WHAT TO DO »
The result should be an exact copy of every record, with no pictures kept.

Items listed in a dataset

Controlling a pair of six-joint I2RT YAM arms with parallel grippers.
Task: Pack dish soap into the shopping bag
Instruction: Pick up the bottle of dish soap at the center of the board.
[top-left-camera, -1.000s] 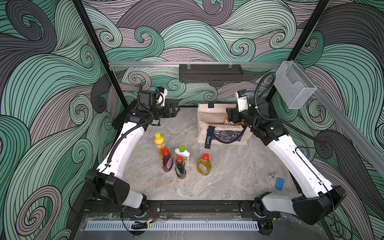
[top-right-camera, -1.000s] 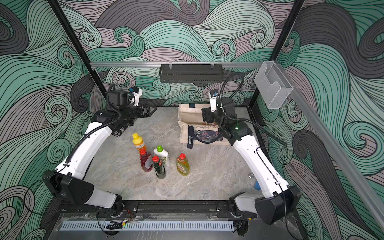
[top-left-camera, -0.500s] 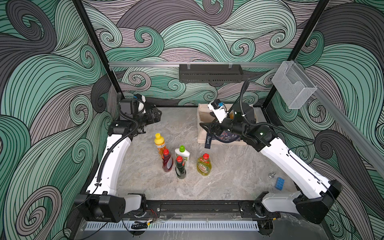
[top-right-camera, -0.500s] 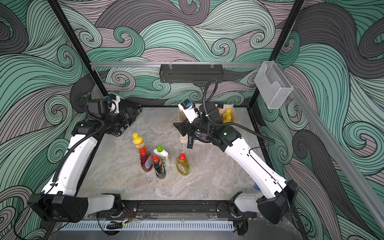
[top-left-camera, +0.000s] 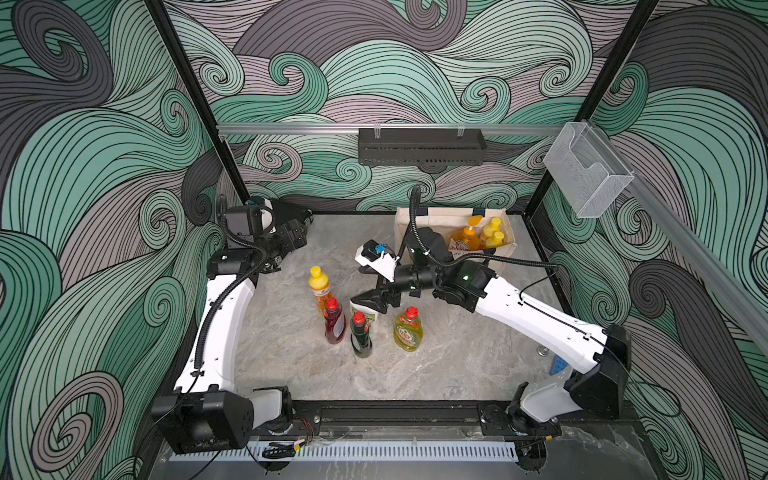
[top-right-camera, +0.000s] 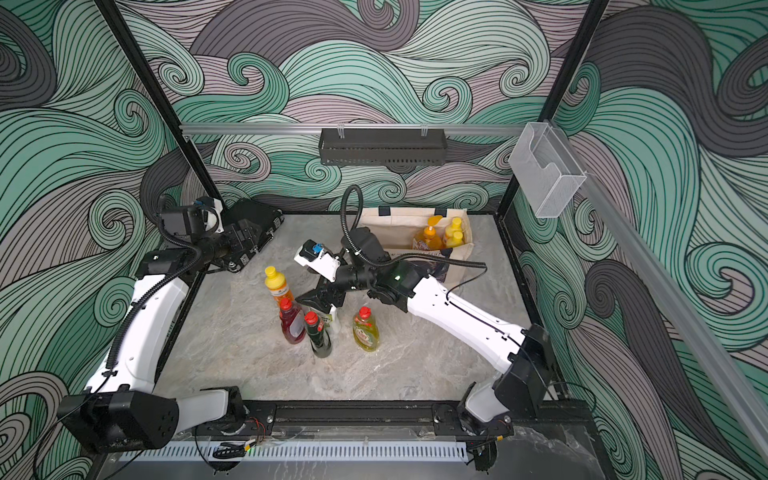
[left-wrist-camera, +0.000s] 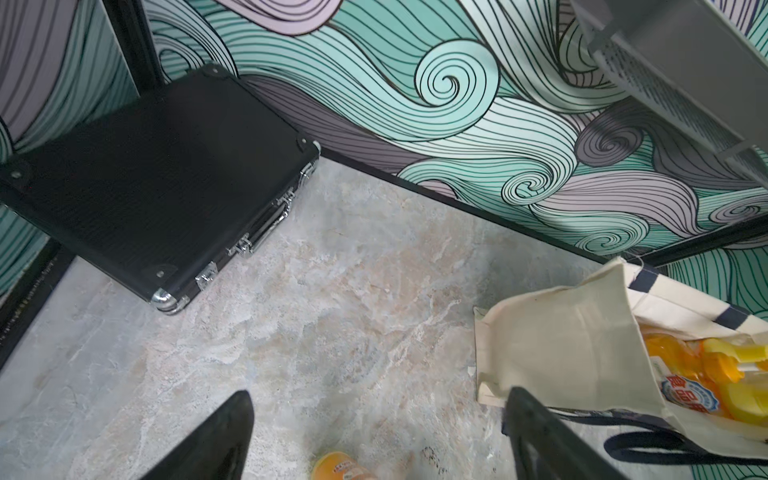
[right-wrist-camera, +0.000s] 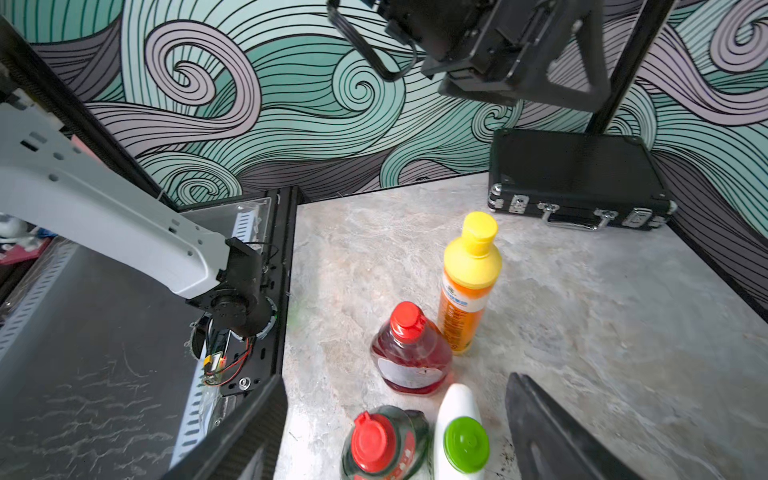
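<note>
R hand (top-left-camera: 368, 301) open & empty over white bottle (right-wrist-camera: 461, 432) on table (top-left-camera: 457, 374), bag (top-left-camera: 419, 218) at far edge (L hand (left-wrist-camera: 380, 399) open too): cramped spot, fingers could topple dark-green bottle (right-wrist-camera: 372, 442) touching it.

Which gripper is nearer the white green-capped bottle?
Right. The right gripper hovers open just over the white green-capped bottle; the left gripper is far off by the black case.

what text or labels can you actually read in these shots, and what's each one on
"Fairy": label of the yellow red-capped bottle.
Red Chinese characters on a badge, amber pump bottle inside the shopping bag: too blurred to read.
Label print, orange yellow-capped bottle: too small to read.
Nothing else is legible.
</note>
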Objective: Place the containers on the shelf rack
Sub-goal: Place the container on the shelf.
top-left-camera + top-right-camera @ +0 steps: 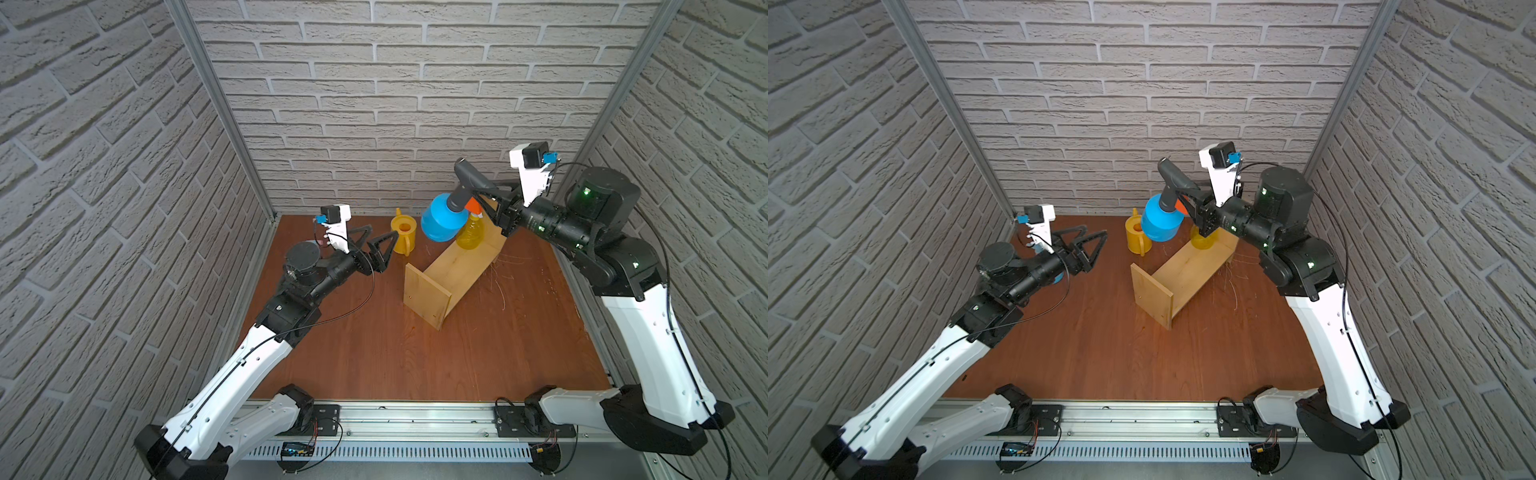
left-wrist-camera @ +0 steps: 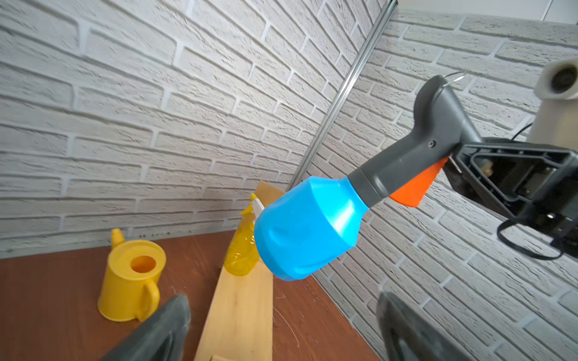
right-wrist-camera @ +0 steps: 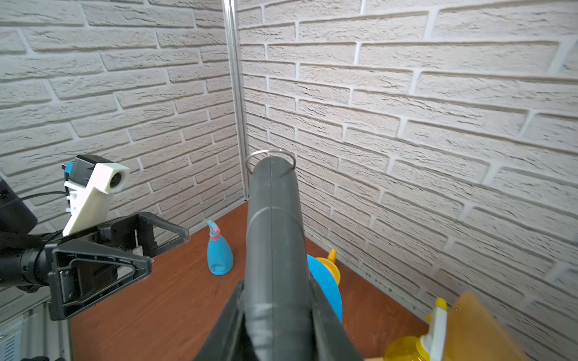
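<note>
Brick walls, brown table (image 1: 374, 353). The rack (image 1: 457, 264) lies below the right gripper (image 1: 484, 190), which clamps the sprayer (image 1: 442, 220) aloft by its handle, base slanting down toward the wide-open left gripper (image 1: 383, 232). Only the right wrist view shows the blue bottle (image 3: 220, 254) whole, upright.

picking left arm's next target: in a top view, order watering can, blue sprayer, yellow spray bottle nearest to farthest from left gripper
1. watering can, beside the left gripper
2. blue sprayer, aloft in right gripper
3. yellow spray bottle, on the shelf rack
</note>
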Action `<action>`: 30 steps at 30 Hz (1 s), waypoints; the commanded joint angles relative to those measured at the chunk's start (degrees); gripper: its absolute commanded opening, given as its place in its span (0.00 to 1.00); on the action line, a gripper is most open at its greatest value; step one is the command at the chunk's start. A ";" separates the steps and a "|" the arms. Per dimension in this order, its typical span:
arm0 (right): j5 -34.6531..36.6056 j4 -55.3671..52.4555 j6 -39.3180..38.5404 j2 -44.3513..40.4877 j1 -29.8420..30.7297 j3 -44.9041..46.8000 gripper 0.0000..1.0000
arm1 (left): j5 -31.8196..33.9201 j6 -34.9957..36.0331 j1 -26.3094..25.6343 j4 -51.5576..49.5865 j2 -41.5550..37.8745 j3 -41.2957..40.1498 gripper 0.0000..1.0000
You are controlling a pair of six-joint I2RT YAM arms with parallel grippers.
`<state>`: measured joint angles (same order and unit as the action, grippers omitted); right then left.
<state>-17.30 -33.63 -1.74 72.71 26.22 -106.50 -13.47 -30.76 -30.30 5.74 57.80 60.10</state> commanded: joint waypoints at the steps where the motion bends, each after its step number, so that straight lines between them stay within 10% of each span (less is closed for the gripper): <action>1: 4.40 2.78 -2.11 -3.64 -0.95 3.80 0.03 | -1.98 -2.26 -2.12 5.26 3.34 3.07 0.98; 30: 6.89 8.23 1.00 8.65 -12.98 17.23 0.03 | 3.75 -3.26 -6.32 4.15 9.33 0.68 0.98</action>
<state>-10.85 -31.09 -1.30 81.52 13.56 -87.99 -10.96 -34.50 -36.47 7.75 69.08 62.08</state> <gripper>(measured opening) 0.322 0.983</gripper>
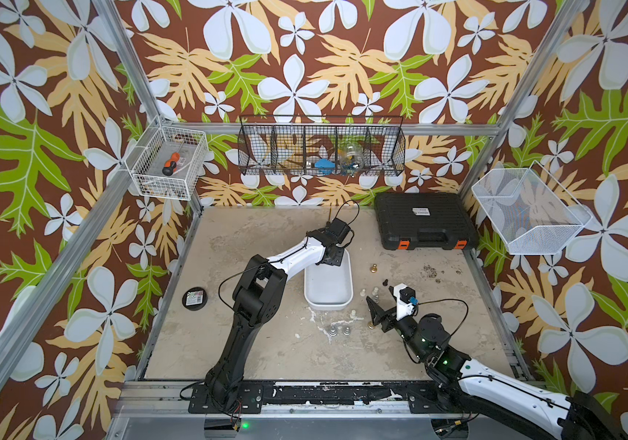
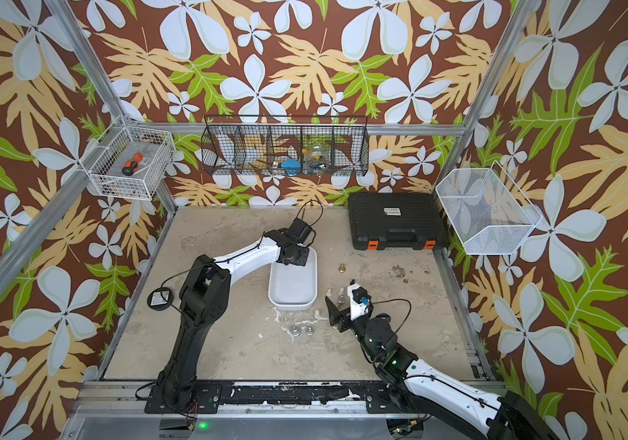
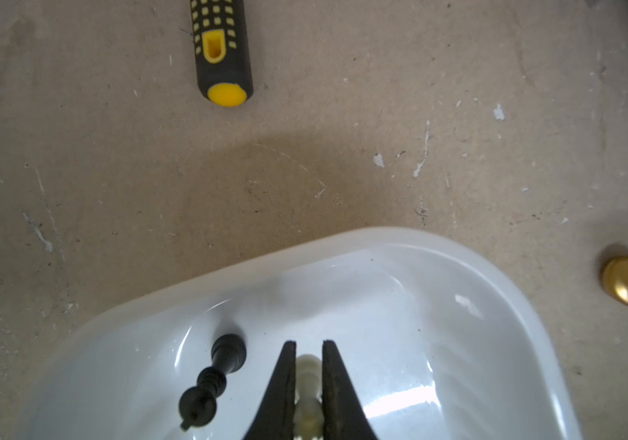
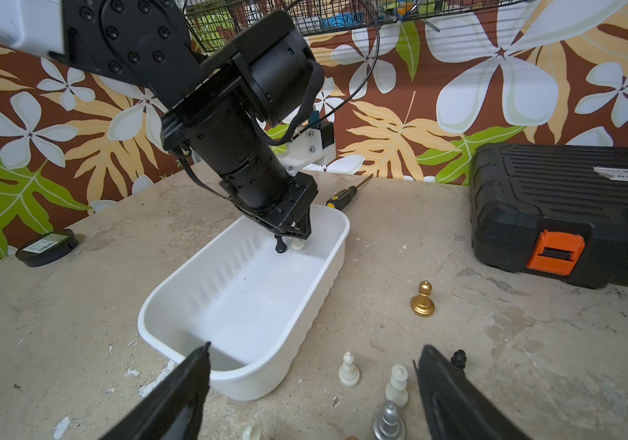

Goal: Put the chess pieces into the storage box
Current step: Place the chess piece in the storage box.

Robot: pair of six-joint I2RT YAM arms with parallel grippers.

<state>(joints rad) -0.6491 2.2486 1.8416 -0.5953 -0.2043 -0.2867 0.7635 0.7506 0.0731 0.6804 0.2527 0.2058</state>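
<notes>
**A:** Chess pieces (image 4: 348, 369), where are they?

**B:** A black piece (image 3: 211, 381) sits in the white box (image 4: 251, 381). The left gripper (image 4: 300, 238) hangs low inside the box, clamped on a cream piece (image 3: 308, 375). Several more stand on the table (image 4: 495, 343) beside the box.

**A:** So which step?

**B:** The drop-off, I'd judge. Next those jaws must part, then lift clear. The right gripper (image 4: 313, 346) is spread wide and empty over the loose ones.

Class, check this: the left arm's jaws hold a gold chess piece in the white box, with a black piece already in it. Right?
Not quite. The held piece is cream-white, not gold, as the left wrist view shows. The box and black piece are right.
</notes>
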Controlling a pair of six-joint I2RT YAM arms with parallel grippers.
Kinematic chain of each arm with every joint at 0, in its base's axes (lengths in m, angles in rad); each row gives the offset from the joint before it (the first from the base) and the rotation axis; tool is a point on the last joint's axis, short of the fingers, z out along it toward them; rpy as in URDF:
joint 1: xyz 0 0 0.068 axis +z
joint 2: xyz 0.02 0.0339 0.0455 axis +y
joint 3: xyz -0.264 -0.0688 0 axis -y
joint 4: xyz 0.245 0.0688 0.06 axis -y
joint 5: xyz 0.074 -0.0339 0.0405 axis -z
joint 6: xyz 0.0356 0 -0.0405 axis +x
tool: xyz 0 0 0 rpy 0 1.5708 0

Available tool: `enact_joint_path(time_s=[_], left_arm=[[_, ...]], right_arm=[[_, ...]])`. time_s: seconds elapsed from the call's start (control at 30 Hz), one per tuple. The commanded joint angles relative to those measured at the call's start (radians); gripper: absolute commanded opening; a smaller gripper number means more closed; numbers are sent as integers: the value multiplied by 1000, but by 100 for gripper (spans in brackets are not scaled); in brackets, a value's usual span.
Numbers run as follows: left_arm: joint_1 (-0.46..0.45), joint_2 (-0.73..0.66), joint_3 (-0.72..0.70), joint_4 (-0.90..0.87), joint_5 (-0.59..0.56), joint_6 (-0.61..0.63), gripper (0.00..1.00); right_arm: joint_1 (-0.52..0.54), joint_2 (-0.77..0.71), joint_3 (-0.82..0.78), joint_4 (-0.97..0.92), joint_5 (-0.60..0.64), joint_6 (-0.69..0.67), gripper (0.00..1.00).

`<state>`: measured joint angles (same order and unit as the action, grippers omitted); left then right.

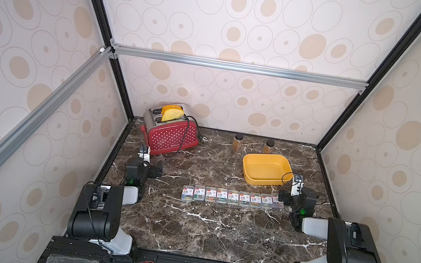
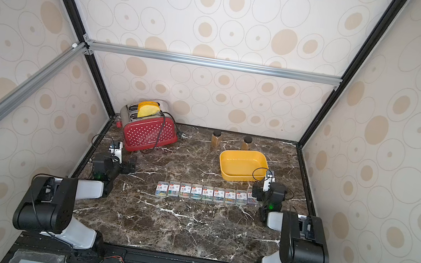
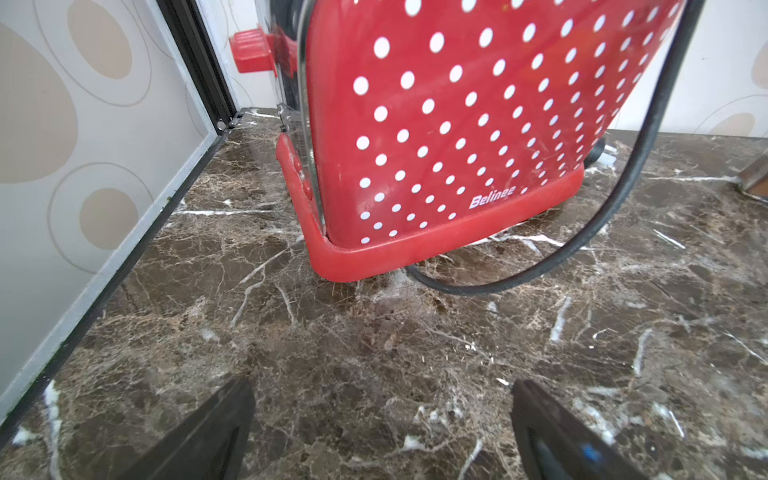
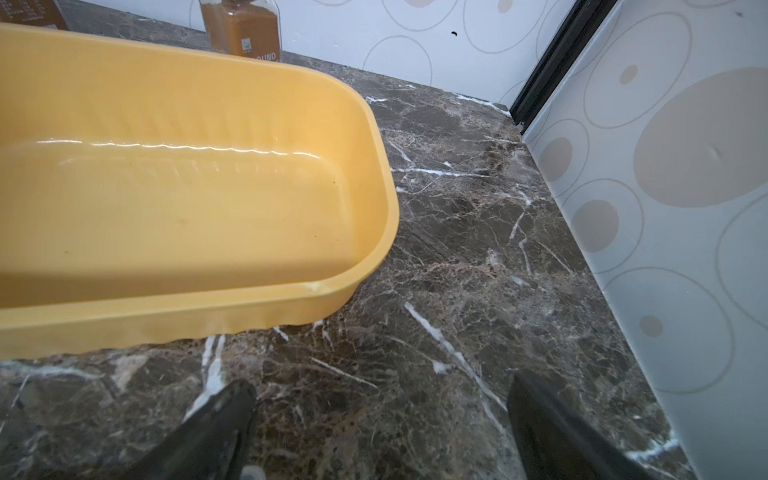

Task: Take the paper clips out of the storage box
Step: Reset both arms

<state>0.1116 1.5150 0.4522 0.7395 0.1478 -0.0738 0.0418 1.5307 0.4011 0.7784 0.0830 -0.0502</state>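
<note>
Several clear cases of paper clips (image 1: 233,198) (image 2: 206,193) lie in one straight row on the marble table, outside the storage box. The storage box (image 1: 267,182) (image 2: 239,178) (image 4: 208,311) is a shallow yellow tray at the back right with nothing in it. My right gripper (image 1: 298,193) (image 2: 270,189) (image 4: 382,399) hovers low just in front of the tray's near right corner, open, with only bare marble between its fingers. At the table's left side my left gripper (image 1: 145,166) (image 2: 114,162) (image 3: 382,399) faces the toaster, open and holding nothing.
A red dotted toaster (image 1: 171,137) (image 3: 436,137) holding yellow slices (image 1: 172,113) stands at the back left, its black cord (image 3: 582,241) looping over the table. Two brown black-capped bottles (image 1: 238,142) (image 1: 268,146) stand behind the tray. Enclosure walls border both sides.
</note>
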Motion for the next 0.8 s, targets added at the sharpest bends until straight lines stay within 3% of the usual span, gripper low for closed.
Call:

RESULT »
Controlling a pair of six-joint I2RT YAM arms with parallel grippers.
Task: Pack dish soap into the shopping bag
Instruction: Pick up the bottle of dish soap at the center of the board.
[top-left-camera, -1.000s] 
[top-right-camera, -1.000s] 
[top-left-camera, -0.500s] 
[top-right-camera, -0.500s] 
[top-left-camera, +0.000s] 
[top-right-camera, +0.000s] 
[left-wrist-camera, +0.000s] 
[right-wrist-camera, +0.000s] 
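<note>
R hand (top-left-camera: 368, 301) open & empty over white bottle (right-wrist-camera: 461, 432) on table (top-left-camera: 457, 374), bag (top-left-camera: 419, 218) at far edge (L hand (left-wrist-camera: 380, 399) open too): cramped spot, fingers could topple dark-green bottle (right-wrist-camera: 372, 442) touching it.

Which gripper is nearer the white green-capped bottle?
Right. The right gripper hovers open just over the white green-capped bottle; the left gripper is far off by the black case.

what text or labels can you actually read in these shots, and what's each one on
"Fairy": label of the yellow red-capped bottle.
Red Chinese characters on a badge, amber pump bottle inside the shopping bag: too blurred to read.
Label print, orange yellow-capped bottle: too small to read.
Nothing else is legible.
</note>
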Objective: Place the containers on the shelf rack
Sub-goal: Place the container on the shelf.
top-left-camera + top-right-camera @ +0 steps: 
left-wrist-camera @ +0 steps: 
right-wrist-camera @ +0 steps: 
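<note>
Brick walls, brown table (image 1: 374, 353). The rack (image 1: 457, 264) lies below the right gripper (image 1: 484, 190), which clamps the sprayer (image 1: 442, 220) aloft by its handle, base slanting down toward the wide-open left gripper (image 1: 383, 232). Only the right wrist view shows the blue bottle (image 3: 220, 254) whole, upright.

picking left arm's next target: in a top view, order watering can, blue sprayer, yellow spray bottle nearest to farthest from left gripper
1. watering can, beside the left gripper
2. blue sprayer, aloft in right gripper
3. yellow spray bottle, on the shelf rack
</note>
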Action `<action>`: 30 steps at 30 Hz (1 s), waypoints; the commanded joint angles relative to those measured at the chunk's start (degrees); gripper: its absolute commanded opening, given as its place in its span (0.00 to 1.00); on the action line, a gripper is most open at its greatest value; step one is the command at the chunk's start. A ";" separates the steps and a "|" the arms. Per dimension in this order, its typical span:
arm0 (right): j5 -34.6531..36.6056 j4 -55.3671..52.4555 j6 -39.3180..38.5404 j2 -44.3513..40.4877 j1 -29.8420..30.7297 j3 -44.9041..46.8000 gripper 0.0000..1.0000
arm1 (left): j5 -31.8196..33.9201 j6 -34.9957..36.0331 j1 -26.3094..25.6343 j4 -51.5576..49.5865 j2 -41.5550..37.8745 j3 -41.2957..40.1498 gripper 0.0000..1.0000
You are controlling a pair of six-joint I2RT YAM arms with parallel grippers.
`<state>`: measured joint angles (same order and unit as the action, grippers omitted); right then left.
<state>-17.30 -33.63 -1.74 72.71 26.22 -106.50 -13.47 -30.76 -30.30 5.74 57.80 60.10</state> commanded: joint waypoints at the steps where the motion bends, each after its step number, so that straight lines between them stay within 10% of each span (less is closed for the gripper): <action>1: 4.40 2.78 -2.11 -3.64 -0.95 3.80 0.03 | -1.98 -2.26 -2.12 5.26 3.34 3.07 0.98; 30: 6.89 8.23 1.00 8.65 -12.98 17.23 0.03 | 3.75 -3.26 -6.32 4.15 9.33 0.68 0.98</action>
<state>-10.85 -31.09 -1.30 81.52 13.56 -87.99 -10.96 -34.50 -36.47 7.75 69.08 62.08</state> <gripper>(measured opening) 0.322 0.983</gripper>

Goal: Put the chess pieces into the storage box
Current step: Place the chess piece in the storage box.

Robot: pair of six-joint I2RT YAM arms with parallel grippers.

<state>(joints rad) -0.6491 2.2486 1.8416 -0.5953 -0.2043 -0.2867 0.7635 0.7506 0.0731 0.6804 0.2527 0.2058</state>
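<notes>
**A:** Chess pieces (image 4: 348, 369), where are they?

**B:** A black piece (image 3: 211, 381) sits in the white box (image 4: 251, 381). The left gripper (image 4: 300, 238) hangs low inside the box, clamped on a cream piece (image 3: 308, 375). Several more stand on the table (image 4: 495, 343) beside the box.

**A:** So which step?

**B:** The drop-off, I'd judge. Next those jaws must part, then lift clear. The right gripper (image 4: 313, 346) is spread wide and empty over the loose ones.

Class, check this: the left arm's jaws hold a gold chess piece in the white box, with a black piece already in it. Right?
Not quite. The held piece is cream-white, not gold, as the left wrist view shows. The box and black piece are right.
</notes>
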Controlling a pair of six-joint I2RT YAM arms with parallel grippers.
Kinematic chain of each arm with every joint at 0, in its base's axes (lengths in m, angles in rad); each row gives the offset from the joint before it (the first from the base) and the rotation axis; tool is a point on the last joint's axis, short of the fingers, z out along it toward them; rpy as in URDF:
joint 1: xyz 0 0 0.068 axis +z
joint 2: xyz 0.02 0.0339 0.0455 axis +y
joint 3: xyz -0.264 -0.0688 0 axis -y
joint 4: xyz 0.245 0.0688 0.06 axis -y
joint 5: xyz 0.074 -0.0339 0.0405 axis -z
joint 6: xyz 0.0356 0 -0.0405 axis +x
tool: xyz 0 0 0 rpy 0 1.5708 0

Available tool: `enact_joint_path(time_s=[_], left_arm=[[_, ...]], right_arm=[[_, ...]])`. time_s: seconds elapsed from the call's start (control at 30 Hz), one per tuple. The commanded joint angles relative to those measured at the call's start (radians); gripper: absolute commanded opening; a smaller gripper number means more closed; numbers are sent as integers: the value multiplied by 1000, but by 100 for gripper (spans in brackets are not scaled); in brackets, a value's usual span.
Numbers run as follows: left_arm: joint_1 (-0.46..0.45), joint_2 (-0.73..0.66), joint_3 (-0.72..0.70), joint_4 (-0.90..0.87), joint_5 (-0.59..0.56), joint_6 (-0.61..0.63), gripper (0.00..1.00); right_arm: joint_1 (-0.52..0.54), joint_2 (-0.77..0.71), joint_3 (-0.82..0.78), joint_4 (-0.97..0.92), joint_5 (-0.60..0.64), joint_6 (-0.69..0.67), gripper (0.00..1.00).

`<state>`: measured joint angles (same order and unit as the action, grippers omitted); left then right.


Task: Take the paper clips out of the storage box
Step: Reset both arms

<state>0.1116 1.5150 0.4522 0.7395 0.1478 -0.0738 0.0418 1.5307 0.4011 0.7784 0.0830 -0.0502</state>
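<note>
Several clear cases of paper clips (image 1: 233,198) (image 2: 206,193) lie in one straight row on the marble table, outside the storage box. The storage box (image 1: 267,182) (image 2: 239,178) (image 4: 208,311) is a shallow yellow tray at the back right with nothing in it. My right gripper (image 1: 298,193) (image 2: 270,189) (image 4: 382,399) hovers low just in front of the tray's near right corner, open, with only bare marble between its fingers. At the table's left side my left gripper (image 1: 145,166) (image 2: 114,162) (image 3: 382,399) faces the toaster, open and holding nothing.
A red dotted toaster (image 1: 171,137) (image 3: 436,137) holding yellow slices (image 1: 172,113) stands at the back left, its black cord (image 3: 582,241) looping over the table. Two brown black-capped bottles (image 1: 238,142) (image 1: 268,146) stand behind the tray. Enclosure walls border both sides.
</note>
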Motion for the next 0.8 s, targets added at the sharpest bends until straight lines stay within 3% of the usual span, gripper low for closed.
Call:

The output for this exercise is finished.